Dataset records ->
────

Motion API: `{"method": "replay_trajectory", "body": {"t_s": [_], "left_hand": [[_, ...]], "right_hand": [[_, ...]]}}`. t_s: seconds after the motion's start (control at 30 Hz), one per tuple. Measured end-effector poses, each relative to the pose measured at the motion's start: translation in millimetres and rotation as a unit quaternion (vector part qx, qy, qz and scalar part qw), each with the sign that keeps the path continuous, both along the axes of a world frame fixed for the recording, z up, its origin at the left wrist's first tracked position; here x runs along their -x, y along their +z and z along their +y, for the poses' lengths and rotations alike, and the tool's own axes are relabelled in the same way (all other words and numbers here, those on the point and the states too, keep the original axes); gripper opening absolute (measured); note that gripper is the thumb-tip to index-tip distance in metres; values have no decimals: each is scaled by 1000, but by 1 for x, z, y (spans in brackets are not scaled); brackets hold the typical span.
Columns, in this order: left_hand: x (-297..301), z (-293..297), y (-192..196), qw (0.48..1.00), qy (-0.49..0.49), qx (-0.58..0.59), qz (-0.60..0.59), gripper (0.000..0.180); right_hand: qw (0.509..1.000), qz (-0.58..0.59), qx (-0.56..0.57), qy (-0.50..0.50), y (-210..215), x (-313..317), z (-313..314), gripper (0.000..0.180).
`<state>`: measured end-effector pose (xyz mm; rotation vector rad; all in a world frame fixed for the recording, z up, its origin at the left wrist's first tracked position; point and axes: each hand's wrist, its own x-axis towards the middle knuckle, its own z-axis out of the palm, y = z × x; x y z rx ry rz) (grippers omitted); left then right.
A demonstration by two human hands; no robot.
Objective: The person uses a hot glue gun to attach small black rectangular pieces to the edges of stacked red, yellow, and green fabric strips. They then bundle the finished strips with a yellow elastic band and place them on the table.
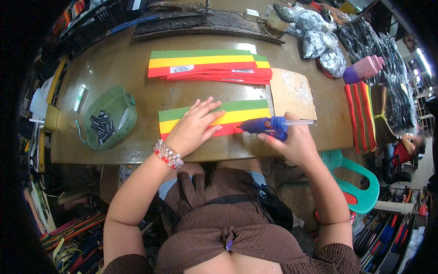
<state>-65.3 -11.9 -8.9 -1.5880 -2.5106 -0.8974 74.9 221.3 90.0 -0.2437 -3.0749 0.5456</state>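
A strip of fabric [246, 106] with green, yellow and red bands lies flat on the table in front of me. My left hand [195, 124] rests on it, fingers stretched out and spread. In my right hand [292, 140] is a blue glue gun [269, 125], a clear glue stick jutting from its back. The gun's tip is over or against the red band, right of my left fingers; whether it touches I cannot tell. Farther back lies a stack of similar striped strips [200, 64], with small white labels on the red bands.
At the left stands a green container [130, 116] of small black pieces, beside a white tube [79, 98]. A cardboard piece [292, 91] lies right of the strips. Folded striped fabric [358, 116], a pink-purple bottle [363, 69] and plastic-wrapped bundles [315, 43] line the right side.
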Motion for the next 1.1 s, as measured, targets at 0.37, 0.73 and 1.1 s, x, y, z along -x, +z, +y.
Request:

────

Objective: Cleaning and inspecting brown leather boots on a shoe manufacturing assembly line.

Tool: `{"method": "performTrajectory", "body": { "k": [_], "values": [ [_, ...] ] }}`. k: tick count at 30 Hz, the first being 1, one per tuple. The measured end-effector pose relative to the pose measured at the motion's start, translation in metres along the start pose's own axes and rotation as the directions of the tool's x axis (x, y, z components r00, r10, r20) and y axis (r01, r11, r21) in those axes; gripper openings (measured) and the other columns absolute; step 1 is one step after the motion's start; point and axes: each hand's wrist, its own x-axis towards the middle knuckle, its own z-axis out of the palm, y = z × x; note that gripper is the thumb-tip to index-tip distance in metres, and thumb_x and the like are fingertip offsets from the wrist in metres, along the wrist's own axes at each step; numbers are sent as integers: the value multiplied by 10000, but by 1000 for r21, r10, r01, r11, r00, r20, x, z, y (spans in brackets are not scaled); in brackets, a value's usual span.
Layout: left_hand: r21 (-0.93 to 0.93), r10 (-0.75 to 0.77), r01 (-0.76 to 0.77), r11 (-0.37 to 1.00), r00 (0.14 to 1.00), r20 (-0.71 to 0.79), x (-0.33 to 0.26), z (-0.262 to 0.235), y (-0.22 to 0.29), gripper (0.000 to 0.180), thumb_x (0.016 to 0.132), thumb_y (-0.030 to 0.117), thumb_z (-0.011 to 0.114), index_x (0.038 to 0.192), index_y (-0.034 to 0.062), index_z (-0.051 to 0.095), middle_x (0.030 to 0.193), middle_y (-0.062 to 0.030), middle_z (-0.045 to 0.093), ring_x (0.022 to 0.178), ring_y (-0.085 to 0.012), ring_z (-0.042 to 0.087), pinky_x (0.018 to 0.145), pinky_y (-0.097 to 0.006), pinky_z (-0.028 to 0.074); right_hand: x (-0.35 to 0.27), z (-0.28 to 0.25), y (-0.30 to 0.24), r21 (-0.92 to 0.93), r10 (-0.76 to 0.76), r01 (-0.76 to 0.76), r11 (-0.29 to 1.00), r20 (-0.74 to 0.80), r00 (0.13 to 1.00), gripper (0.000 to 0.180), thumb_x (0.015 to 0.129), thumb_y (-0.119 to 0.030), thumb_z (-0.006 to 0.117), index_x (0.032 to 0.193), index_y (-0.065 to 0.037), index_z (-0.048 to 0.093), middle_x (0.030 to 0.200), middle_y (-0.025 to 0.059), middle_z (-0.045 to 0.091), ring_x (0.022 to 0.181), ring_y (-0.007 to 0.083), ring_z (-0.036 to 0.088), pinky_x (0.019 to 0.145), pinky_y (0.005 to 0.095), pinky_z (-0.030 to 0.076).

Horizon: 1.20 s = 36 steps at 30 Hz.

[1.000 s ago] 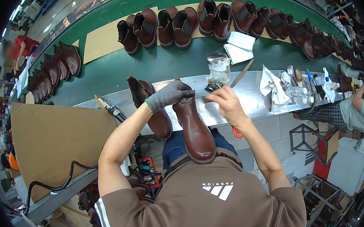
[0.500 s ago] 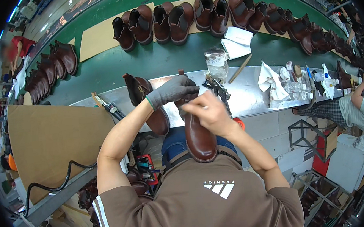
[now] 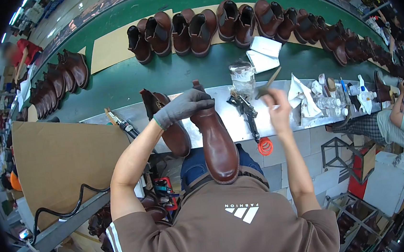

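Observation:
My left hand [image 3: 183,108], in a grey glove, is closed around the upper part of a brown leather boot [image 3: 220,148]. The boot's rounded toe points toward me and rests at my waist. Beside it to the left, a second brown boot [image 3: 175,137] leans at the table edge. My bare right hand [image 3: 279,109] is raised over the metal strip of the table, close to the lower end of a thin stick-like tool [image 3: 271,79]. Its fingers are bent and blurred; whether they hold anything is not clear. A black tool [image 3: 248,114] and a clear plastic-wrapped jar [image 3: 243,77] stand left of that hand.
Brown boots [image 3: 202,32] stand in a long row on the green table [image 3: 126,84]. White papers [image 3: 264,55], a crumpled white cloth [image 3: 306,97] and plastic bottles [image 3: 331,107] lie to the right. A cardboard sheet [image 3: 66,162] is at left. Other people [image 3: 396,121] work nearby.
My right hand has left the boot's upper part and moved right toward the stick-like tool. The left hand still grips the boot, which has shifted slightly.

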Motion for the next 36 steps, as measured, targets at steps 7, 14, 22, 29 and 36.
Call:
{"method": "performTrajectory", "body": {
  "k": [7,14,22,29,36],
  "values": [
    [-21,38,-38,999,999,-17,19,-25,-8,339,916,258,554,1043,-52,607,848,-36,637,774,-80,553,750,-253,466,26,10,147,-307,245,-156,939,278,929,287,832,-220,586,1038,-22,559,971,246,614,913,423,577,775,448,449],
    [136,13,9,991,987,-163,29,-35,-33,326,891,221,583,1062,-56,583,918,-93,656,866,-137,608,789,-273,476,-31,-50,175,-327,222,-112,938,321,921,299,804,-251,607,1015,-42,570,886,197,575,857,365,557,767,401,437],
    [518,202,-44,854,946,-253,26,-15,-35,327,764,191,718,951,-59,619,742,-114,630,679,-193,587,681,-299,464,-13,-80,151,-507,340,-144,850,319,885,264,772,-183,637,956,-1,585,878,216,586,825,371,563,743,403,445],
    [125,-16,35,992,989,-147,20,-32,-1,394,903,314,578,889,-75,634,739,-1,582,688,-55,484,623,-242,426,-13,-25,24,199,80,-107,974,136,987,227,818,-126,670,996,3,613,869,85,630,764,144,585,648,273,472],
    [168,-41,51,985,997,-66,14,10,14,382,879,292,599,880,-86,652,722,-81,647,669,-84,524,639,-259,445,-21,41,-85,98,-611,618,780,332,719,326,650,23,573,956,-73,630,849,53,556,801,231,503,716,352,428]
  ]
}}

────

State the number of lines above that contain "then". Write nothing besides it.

RESPONSE AREA -> 2